● Problem
The data that follows is to be given again, exactly as written.

- Opening Delimiter -

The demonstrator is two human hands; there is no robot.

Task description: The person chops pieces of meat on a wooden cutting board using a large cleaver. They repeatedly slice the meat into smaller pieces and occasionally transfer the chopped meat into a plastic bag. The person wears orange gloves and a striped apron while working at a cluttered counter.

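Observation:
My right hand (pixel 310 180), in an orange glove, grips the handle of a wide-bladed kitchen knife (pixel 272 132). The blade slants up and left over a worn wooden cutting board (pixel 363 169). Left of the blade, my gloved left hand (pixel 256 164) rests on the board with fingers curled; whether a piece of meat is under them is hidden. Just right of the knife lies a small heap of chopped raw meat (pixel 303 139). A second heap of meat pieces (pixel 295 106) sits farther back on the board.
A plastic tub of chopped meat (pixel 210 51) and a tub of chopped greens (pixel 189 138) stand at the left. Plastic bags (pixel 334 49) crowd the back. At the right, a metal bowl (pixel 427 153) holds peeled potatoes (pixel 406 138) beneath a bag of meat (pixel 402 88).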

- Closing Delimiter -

● Reply to the exercise
The demonstrator is two human hands; there is no robot.

Task description: The person chops pieces of meat on a wooden cutting board using a large cleaver. They repeatedly slice the meat into smaller pieces and occasionally transfer the chopped meat into a plastic bag. The person wears orange gloves and a striped apron while working at a cluttered counter.

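Observation:
My right hand (pixel 310 180), in an orange glove, grips the handle of a wide-bladed kitchen knife (pixel 272 132). The blade slants up and left over a worn wooden cutting board (pixel 363 169). Left of the blade, my gloved left hand (pixel 256 164) rests on the board with fingers curled; whether a piece of meat is under them is hidden. Just right of the knife lies a small heap of chopped raw meat (pixel 303 139). A second heap of meat pieces (pixel 295 106) sits farther back on the board.
A plastic tub of chopped meat (pixel 210 51) and a tub of chopped greens (pixel 189 138) stand at the left. Plastic bags (pixel 334 49) crowd the back. At the right, a metal bowl (pixel 427 153) holds peeled potatoes (pixel 406 138) beneath a bag of meat (pixel 402 88).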

The exercise requires no further work.